Reference resolution (--reference auto): a positional *.words.json is used exactly (no mapping); otherwise a *.ref.rttm is midpoint-mapped via assign_words_from_turns.

GPU-free regression test

Test: backend/tests/integration/test_boundary_regression.py. Fixtures: backend/tests/fixtures/boundary/ (committed *.rawinfer.json + sibling *.ref.words.json / *.baseline.json).

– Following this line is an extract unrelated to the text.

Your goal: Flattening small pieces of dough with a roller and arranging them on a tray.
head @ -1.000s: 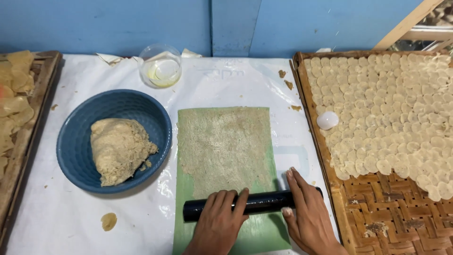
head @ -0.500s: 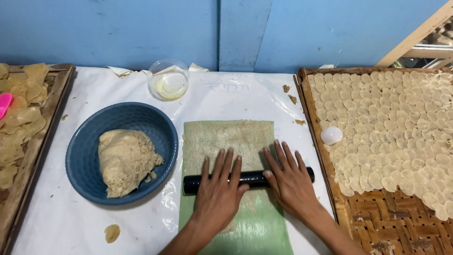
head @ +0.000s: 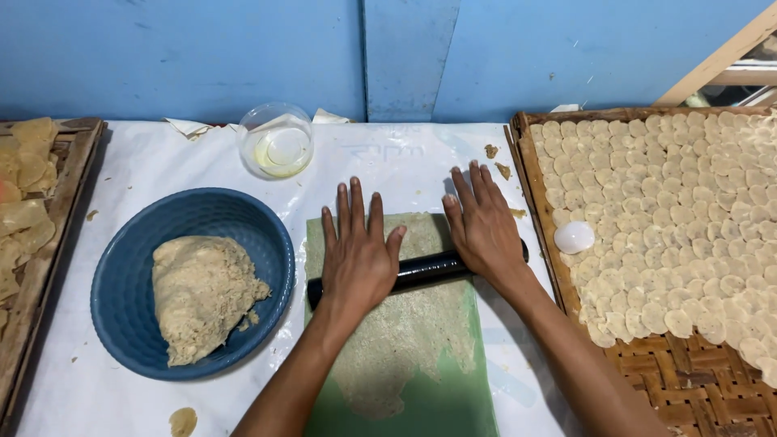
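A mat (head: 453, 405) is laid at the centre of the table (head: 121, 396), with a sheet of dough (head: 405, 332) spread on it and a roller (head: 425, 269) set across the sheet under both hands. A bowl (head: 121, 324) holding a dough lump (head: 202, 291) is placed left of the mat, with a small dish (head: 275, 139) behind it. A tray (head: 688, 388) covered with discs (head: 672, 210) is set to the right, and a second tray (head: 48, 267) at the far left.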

This module never calls the GPU — the expensive transcription/diarization output is frozen in committed fixtures, so the test replays only the CPU path:

RawInferenceResult.deserialize(fixture)
→ Engine.run_cpu_finalize (CPU only — GPU output frozen)
→ finalize_segments OFF / ON (boundary smoothing under test)
→ WSER / island / DER assertions (vs a frozen baseline)

Two layers:

  1. test_fixture_regression — parametrized over fixtures/boundary/*.rawinfer.json. A real fixture is committed: karpathy_10m (the reporter's clip, 10-min slice) ships as a trio — karpathy_10m.rawinfer.json (frozen GPU output, ~200 KB), karpathy_10m.ref.words.json (per-word ground truth, derived from the committed reference.rttm turns), and karpathy_10m.baseline.json (frozen OFF/ON WSER + island + DER numbers). For each fixture the test asserts ON WSER does not worsen vs the frozen OFF baseline (5% slack), ON introduces zero new bleed islands, word-derived collar-0 DER does not worsen, and — against the committed baseline — ON WSER and island count have not drifted. This is the gate that stops a future change to assign_speakers, the margin logic, or smooth_word_speakers from silently regressing the fix; it runs GPU-free in CI (the GPU output is frozen in the fixture). Regenerate the trio after an intentional change with backend/scripts/build_regression_fixture.py (GPU worker).
  2. test_synthetic_bleed_fixed — fully self-contained (no GPU, no fixture, no engine). Builds a crafted 2-word bleed island in Python, runs finalize_segments OFF/ON, and asserts ON clears the island and improves WSER while OFF preserves it. Always runs in CI.

Run it:

cd backend && PYTHONPATH=. python -m pytest \
tests/integration/test_boundary_regression.py -v

Unit tests for the resolver itself live in backend/tests/unit/test_boundary_resolver.py.